For years, the research team has planned which instruments to shut down and in what order to keep the probe's mission going as long as possible. If the voltage falls below a certain level, the probe's protection system will shut off several devices on its own, and that can make recovery long and risky.

In 1990, Voyager 1's cameras were turned off to save power, followed by the infrared instrument in 1998 and the ultraviolet spectrometer in 2016. The cosmic ray subsystem (CRS) was also turned off in February last year to conserve power. More recently, when Voyager 1's power dropped more than expected during rotation for attitude control, the probe proactively shut down the LECP.

Beyond that, Voyager 1 has weathered numerous hurdles over half a century. In Nov. 2023, when the flight data system (FDS) memory was partially damaged, it sent only unreadable data to Earth, and only in Apr. 2024 did it begin transmitting decodable status information again. Engineers used a method of moving the relevant code into different memory locations. In Oct. 2024, when Voyager 1's protection system activated, the main X-band transmitter was turned off and the weaker S-band transmitter was turned on. The S-band uses less power but its signal is much weaker, making it hard to send data reliably to Earth. The research team revived the X-band transmitter in late Nov. of the same year.

The probe's distance makes such repairs even harder. Voyager 1 is already more than 15 billion miles (about 24.1 billion km) from Earth. It takes more than 23 hours for radio commands sent from Earth to reach Voyager 1. In the end, it takes almost two days just to send a command to Voyager 1 and confirm the result.

Jupiter captured by Voyager 1 in 1979./Courtesy of Jet Propulsion Laboratory

◇ First to reach 1 light-day ahead… "Could last into the 2030s"

Voyager 1 is expected to become the first in human history to reach a distance of 1 light-day from Earth in Nov. 2026. One light-day is the distance light travels in a day, about 25.9 billion km. When Voyager 1 gets there, it will take a full day just for radio commands sent from Earth to arrive.

So how much farther can Voyager 1 go? In March last year, NASA announced a power-saving plan, saying that if instruments are turned off sequentially, Voyager 1 could maintain at least one science instrument and possibly last into the 2030s.

A 2023 NASA Heliophysics Senior Review report reached a similar conclusion. The report said that continuing the approach of shutting down instruments in sequence and using creative power management could extend the life of the overall Voyager mission into the mid-2030s. However, this outlook assumes there are no major failures.

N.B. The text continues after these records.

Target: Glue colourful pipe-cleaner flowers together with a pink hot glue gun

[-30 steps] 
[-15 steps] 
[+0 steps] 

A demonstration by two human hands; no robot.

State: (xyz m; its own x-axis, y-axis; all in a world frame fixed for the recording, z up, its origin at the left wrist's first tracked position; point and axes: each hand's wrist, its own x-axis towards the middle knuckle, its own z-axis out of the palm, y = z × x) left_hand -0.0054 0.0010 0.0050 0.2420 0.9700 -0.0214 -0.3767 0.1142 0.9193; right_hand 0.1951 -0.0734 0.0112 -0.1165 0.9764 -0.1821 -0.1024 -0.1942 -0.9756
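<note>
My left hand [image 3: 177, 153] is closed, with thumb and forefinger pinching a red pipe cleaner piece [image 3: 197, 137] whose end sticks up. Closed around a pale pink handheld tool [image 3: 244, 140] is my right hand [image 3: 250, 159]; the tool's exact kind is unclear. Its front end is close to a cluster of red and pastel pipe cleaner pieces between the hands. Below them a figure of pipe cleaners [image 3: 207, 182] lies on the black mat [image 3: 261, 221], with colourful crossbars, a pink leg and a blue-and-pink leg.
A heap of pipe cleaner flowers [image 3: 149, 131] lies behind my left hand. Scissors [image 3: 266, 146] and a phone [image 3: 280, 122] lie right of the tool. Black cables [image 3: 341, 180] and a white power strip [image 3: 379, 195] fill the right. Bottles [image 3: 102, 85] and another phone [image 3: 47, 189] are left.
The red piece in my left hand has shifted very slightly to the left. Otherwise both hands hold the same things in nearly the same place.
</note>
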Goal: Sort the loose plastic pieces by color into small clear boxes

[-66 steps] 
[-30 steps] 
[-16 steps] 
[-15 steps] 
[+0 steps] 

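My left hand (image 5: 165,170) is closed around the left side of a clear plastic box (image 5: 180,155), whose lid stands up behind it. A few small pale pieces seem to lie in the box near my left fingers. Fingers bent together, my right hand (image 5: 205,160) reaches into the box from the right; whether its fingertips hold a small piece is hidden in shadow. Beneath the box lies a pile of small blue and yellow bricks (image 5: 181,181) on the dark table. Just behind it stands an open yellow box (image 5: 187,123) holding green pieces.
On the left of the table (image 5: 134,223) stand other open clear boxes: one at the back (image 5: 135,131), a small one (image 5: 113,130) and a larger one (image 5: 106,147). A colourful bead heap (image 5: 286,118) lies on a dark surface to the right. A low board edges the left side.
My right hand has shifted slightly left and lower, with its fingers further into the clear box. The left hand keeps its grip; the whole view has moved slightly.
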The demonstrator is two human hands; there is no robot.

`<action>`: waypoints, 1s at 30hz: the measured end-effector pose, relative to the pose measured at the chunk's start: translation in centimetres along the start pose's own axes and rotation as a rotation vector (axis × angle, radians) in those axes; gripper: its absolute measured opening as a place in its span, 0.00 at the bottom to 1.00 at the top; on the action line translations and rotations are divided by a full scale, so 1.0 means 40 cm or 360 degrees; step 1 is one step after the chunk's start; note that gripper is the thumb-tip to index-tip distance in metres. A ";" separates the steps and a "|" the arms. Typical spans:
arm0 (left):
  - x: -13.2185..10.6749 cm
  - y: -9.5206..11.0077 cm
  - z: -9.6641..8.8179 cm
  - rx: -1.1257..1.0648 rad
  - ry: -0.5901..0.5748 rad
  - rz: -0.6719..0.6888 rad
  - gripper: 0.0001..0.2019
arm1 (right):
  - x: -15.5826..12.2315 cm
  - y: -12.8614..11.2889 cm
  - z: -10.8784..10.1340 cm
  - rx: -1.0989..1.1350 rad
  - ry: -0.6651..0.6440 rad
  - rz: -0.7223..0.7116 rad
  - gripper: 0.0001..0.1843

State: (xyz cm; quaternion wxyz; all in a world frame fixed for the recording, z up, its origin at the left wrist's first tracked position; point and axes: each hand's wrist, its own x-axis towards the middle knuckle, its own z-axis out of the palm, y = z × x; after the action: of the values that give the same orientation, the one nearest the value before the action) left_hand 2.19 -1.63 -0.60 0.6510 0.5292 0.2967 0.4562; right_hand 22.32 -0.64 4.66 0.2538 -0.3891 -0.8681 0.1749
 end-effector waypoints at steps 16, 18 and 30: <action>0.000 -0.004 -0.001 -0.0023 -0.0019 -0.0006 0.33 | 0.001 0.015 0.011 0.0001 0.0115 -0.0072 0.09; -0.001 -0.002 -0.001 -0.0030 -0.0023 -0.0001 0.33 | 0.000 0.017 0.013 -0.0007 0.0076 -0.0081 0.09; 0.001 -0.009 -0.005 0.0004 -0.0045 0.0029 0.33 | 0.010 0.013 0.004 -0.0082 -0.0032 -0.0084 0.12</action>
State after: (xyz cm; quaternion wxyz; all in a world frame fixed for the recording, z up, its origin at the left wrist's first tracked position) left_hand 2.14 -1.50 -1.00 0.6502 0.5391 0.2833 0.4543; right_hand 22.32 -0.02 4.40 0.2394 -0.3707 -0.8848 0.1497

The research team is now preparing a "Big Bang" plan to further cut Voyager's power consumption. The plan is to swap multiple power-using devices at once—turning some off, replacing others with lower-power alternatives—and keep the spacecraft sufficiently warm. NASA plans to apply the plan first to Voyager 2, which has a bit more power to spare, and if successful, try it on Voyager 1 around July this year. Voyager 2 is closer to Earth than Voyager 1.